Jenkins says women are gaining power, will soon win White House

Congresswoman Lynn Jenkins chats with Dole Institute director Bill Lacy during a 2015 Dole Lecture series event Sunday afternoon at the Dole Institute, 2350 Petefish Dr.

U.S. Rep. Lynn Jenkins said women have been gaining more power in Washington and in American business in recent years, and she thinks it won’t be long before a woman is elected president of the United States.

Congresswoman Lynn Jenkins chats with Dole Institute director Bill Lacy during a 2015 Dole Lecture series event Sunday afternoon at the Dole Institute, 2350 Petefish Dr.

“I think it’s time,” Jenkins said during an appearance at the Dole Institute of Politics on the Kansas University campus Sunday. “I’m not a big fan of voting for a person just because they’re a woman, or a man. I want the best person for the job. So I’m not going to get hung up on what their gender is, but I think we’ve got some great talent.”

But Jenkins, a Republican who represents the 2nd District of Kansas, which includes Lawrence, wouldn’t go so far as to say whether she thinks the first woman president will be a Republican or a Democrat.

Two women have announced plans to run for president in 2016. Former Secretary of State and first lady Hillary Rodham Clinton formally announced her bid for the Democratic nomination this month. And Carly Fiorina, the former CEO of Hewlett-Packard who ran unsuccessfully for the Senate from California in 2010, has said she plans to announce her candidacy for the GOP nomination May 4.

“Carly Fiorina is a tiger and she’s proven herself to be a tough gal,” Jenkins said. “Secretary Clinton has proven herself in the arena.
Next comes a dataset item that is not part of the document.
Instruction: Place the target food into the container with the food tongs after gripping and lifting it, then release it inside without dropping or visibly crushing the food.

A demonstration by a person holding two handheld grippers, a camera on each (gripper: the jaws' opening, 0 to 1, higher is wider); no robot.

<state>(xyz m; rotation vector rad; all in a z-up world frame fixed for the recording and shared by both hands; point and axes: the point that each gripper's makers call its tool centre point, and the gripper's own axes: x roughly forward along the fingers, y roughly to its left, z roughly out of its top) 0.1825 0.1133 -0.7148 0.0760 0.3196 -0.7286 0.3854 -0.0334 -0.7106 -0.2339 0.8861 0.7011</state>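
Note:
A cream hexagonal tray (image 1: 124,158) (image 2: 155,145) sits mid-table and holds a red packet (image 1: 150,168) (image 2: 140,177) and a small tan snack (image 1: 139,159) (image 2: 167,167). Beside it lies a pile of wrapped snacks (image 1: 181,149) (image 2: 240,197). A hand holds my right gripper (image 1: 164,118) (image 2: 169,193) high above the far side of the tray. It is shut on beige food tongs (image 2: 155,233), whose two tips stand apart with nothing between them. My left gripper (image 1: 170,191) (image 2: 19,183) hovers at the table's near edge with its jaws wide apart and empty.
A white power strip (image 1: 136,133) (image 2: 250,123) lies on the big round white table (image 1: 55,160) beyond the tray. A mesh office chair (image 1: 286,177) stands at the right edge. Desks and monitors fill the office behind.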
So I don’t know who it’s going to be, but I think the prospects are good. I think it will be in a very few number of years that we see a woman president.”

Much of Jenkins’ conversation at the Dole Institute was devoted to the role of women in politics. Currently in her fourth term, she serves as vice chair of the House Republican Conference, making her one of only a few dozen women who have ever held a GOP leadership post in the House.

This year, there are more women than ever serving in Congress. But the numbers — 20 in the Senate and 84 in the House — are still relatively low, given that women make up more than half of the voting population.

Jenkins, who grew up on a dairy farm near Holton, said she was raised by parents who had the same expectations for their daughters as their sons.

“We all had to milk the cows. We all had to throw hay bales up on the trailer,” she said.

But she said she believes some women are reluctant to go into politics because their expectations of themselves are too high, and as a result, many don’t take the initiative to run for office unless they’re encouraged by someone else to do so.

2015 Robert Hemingway Public service award winner Caleb Bobo, right, smiles as he is introduced to the audience at the Dole Institute, 2350 Petefish Dr, Sunday afternoon. Standing with Bobo are award finalists Monica Saha, left, and Christina Ostmeyer.

“I’m ashamed to say, I’ve had to be asked to run for office,” she said. “When I first ran, and for about every office I’ve ever run for, I waited for someone to say, ‘Hey, would you be interested in doing that,’ and that’s wrong. I think men sometimes just wake up in the morning, look at the mirror and say, ‘Darn, I’m so good, I’m going to run for Congress.'”

“Ladies just, I don’t know what it is about us, but we’re just not really wired like that, but we need to be,” Jenkins said. “Because we have a lot to offer. Whether we learn it as babysitters or big sisters or mothers, we are good at keeping everybody happy, and a lot of balls in the air and multi-tasking. We just have these unique skill sets that maybe some of our men don’t have. We are needed, and we are wanted.”

Jenkins also said Sunday that she has been pleased by the new spirit of bipartisanship in Washington that has taken hold since the start of the 114th Congress in January.

“Today, I will tell you, we have had one of the most productive first 100 days of a Congress in a very, very long time,” Jenkins said.

“We’ve passed more legislation in the House than in most recent Congresses,” she added. “We’ve had more bills come out of committee as a percent of those that have been introduced, and we’ve had more bills actually signed into law. There have been eight bills in the first hundred days that have been signed into law.”

She cited passage last week of a Medicare reform bill, which President Obama signed into law, that permanently reforms the way doctors are reimbursed and prevents a huge cut in payments to physicians.

And later this week, she said, both chambers are expected to pass resolutions agreeing to the general outlines of next year’s federal budget, something the House and Senate have not been able to agree on for several years.

“I’m more optimistic today than I have been in the entire six years that I’ve been there,” Jenkins said.